* _Exercise_: Reproduce exactly, from the data that follows, the line with "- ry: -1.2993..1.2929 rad", the line with "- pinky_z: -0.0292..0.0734", and every line that lies between them.
........
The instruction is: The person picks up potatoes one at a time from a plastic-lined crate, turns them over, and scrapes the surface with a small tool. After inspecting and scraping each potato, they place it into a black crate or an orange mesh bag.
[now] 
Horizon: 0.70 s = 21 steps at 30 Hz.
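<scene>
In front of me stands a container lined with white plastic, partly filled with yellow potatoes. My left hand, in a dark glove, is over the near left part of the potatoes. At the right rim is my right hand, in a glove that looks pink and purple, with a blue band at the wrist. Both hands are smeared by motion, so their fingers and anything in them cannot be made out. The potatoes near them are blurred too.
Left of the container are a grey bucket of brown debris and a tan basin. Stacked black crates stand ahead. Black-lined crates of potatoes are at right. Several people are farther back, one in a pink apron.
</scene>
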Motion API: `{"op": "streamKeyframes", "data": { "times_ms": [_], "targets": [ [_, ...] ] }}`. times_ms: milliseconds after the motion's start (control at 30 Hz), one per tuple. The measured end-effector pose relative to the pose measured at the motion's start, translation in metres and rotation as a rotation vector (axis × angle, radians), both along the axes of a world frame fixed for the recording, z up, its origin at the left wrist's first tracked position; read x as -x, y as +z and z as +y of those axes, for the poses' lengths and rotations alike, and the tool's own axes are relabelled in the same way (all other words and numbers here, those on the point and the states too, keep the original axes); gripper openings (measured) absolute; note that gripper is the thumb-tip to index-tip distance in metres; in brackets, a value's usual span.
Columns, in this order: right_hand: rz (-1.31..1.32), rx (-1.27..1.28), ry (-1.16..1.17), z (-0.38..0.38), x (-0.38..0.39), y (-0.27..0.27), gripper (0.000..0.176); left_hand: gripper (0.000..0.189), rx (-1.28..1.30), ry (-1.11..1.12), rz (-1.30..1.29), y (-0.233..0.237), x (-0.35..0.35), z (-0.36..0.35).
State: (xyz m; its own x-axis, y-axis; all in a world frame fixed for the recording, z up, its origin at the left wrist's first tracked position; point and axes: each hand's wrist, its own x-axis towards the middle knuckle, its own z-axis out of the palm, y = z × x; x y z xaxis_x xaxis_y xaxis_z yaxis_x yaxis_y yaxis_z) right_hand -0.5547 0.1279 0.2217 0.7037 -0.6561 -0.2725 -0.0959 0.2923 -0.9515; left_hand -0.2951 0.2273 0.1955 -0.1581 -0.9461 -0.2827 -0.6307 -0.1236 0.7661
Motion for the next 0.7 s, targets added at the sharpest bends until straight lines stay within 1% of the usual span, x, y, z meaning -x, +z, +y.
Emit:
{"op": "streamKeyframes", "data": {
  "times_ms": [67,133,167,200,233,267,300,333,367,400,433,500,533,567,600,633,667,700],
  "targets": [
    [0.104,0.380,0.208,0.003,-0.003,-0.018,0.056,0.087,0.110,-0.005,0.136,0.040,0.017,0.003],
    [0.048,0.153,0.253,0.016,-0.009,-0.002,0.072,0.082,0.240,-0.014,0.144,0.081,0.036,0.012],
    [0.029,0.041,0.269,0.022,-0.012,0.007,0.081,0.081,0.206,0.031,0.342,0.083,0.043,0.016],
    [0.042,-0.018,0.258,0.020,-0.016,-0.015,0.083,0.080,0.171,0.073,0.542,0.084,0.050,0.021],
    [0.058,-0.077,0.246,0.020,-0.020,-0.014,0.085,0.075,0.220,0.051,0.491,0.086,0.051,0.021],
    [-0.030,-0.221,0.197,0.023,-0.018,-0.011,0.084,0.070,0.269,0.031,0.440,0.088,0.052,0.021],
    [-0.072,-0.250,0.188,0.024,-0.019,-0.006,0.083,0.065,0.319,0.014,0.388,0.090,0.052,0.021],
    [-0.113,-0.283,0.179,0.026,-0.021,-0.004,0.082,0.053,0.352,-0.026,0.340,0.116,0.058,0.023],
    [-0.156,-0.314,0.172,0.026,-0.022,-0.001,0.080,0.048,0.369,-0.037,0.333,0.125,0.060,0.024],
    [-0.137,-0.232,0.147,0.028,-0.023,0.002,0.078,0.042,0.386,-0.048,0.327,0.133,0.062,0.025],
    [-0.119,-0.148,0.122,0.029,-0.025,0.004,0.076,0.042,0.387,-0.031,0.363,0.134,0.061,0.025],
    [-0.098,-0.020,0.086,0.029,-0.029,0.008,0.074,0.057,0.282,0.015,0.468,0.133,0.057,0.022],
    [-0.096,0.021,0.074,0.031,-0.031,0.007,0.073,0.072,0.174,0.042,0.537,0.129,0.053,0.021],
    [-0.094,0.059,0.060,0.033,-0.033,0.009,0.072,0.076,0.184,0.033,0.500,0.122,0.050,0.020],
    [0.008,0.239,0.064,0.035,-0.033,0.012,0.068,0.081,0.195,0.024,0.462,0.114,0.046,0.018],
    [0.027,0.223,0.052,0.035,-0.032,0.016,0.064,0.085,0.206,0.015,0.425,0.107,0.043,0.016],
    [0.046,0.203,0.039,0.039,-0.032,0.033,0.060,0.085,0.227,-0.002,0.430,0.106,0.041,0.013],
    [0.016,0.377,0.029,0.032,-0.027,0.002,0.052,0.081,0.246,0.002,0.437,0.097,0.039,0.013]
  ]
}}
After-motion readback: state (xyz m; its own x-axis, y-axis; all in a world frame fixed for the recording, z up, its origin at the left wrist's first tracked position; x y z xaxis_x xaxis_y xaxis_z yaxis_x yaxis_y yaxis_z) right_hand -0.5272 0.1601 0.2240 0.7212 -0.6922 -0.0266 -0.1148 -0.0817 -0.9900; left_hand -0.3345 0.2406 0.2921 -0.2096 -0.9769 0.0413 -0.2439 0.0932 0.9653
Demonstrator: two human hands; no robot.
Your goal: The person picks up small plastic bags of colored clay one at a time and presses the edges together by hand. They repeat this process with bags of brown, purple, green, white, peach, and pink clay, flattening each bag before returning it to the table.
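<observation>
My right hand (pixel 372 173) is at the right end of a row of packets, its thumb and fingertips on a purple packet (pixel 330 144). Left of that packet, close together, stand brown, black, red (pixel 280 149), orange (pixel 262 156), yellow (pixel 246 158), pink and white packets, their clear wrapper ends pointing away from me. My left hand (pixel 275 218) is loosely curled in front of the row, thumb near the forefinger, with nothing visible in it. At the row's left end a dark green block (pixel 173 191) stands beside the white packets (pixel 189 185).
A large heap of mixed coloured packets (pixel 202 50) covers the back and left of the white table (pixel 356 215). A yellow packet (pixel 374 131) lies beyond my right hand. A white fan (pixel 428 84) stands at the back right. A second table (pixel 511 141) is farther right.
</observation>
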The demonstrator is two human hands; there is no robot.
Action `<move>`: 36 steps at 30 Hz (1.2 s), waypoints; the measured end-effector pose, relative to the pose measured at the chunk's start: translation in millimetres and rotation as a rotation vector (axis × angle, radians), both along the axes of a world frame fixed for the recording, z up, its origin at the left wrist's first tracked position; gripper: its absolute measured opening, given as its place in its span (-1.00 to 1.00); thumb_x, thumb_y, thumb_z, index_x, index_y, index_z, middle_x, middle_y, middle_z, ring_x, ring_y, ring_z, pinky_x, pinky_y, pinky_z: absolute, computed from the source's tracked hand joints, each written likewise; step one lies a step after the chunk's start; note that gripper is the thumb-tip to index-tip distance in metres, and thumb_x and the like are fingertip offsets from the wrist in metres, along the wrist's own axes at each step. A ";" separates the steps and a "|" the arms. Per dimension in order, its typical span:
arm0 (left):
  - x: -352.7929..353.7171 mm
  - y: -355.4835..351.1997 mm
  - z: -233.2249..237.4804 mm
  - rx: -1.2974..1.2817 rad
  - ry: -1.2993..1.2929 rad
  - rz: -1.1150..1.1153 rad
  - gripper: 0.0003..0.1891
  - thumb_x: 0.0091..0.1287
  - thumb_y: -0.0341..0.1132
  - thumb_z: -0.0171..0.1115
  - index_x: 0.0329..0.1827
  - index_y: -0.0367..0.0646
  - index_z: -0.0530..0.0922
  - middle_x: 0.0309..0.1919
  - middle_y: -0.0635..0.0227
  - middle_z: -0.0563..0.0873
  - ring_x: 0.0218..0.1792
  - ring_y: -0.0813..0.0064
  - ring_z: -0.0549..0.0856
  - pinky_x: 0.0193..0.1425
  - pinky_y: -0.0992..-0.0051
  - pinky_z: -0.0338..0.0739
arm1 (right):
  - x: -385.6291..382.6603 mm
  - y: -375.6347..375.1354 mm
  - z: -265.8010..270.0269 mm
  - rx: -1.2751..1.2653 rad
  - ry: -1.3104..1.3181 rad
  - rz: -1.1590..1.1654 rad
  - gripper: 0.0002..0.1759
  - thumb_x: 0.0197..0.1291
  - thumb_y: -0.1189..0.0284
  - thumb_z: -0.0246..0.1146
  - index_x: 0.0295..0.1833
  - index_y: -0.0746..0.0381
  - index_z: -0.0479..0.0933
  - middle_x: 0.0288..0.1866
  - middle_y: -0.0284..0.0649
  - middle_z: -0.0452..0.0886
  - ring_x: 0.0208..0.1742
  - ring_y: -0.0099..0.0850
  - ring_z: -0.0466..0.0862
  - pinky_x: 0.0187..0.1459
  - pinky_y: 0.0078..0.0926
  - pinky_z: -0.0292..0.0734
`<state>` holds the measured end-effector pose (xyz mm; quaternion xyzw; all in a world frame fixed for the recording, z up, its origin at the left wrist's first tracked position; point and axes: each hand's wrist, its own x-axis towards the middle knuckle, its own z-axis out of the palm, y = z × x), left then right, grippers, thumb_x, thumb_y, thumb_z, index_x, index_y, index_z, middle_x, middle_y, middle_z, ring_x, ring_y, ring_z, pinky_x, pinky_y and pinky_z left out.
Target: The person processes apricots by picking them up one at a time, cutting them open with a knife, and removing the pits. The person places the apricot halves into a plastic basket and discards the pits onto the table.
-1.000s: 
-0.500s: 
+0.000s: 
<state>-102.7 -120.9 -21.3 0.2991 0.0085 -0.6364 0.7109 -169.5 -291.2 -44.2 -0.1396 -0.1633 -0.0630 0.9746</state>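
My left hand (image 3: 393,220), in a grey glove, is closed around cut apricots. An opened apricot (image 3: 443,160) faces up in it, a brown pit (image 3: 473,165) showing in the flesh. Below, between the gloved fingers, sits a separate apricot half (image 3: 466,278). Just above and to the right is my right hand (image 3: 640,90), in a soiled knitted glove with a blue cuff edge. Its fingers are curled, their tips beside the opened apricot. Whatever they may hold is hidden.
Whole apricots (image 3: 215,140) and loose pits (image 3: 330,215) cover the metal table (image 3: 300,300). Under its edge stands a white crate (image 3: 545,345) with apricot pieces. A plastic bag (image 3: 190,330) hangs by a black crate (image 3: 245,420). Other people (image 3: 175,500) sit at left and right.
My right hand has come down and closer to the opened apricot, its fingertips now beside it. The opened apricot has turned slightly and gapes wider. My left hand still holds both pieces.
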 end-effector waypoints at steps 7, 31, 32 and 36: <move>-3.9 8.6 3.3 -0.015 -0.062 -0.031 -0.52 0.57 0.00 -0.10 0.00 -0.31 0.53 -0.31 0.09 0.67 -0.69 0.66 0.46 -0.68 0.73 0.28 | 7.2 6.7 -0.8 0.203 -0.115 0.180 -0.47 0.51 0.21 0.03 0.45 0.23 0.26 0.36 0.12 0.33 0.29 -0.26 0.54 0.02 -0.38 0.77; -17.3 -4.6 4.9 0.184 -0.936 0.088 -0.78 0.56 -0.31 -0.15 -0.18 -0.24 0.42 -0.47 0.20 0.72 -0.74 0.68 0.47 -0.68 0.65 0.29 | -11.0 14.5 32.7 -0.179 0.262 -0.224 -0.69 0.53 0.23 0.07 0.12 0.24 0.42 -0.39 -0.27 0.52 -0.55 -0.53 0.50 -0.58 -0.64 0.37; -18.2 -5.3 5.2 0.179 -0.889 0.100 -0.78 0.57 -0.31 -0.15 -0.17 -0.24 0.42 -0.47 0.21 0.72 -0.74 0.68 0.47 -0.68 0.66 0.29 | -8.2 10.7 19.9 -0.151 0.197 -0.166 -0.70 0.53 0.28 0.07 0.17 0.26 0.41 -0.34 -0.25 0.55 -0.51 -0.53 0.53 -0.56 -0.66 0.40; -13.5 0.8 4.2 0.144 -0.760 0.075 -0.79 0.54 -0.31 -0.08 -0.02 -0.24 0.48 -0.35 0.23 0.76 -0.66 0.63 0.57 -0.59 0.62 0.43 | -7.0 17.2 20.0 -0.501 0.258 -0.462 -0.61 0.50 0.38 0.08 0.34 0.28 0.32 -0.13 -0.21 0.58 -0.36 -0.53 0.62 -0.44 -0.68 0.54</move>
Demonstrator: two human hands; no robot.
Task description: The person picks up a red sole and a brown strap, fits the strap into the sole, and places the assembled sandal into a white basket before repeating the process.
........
* _Result_:
  - ry: -1.2993..1.2929 rad
  - rz: -1.1150..1.1153 rad
  - gripper: 0.0003..0.1891
  - thumb_x: 0.0091..0.1287
  - thumb_y: -0.0341..0.1132
  - thumb_z: -0.0171..0.1115
  - index_x: 0.0329..0.1827
  - index_y: -0.0367..0.0646
  - index_z: -0.0530..0.0922
  - middle_x: 0.0309..0.1919
  - middle_y: -0.0635..0.0227
  - middle_z: -0.0563..0.0873
  - ring_x: 0.0218..0.1792
  - ring_y: -0.0813..0.0064
  - ring_z: -0.0549..0.0856
  - pinky_x: 0.0193..0.1425
  - pinky_y: -0.0992..-0.0051
  - pinky_z: -0.0338..0.0739
arm1 (right):
  - x: -385.6291..382.6603 mm
  - y: -375.6347..375.1354 mm
  - z: -265.8010..270.0269 mm
  - rx: -1.2751..1.2653 rad
  - ry: -1.3104..1.3181 rad
  - rz: -1.1590..1.1654 rad
  - gripper: 0.0002..0.1759
  - thumb_x: 0.0197..0.1291
  - thumb_y: -0.1189..0.0284
  - thumb_z: -0.0246..0.1146
  - index_x: 0.0295..0.1833
  - index_y: -0.0746..0.0381
  - index_z: -0.0479..0.0933
  - middle_x: 0.0288..0.1866
  - middle_y: -0.0284..0.0649
  - middle_z: -0.0452..0.0886
  - ring_x: 0.0208..0.1742
  - ring_y: -0.0099..0.0850
  - ring_z: -0.0466..0.0862
  - pinky_x: 0.0187..0.1459
  - pinky_y: 0.0078..0.0926
  - pinky_z: -0.0292..0.0734

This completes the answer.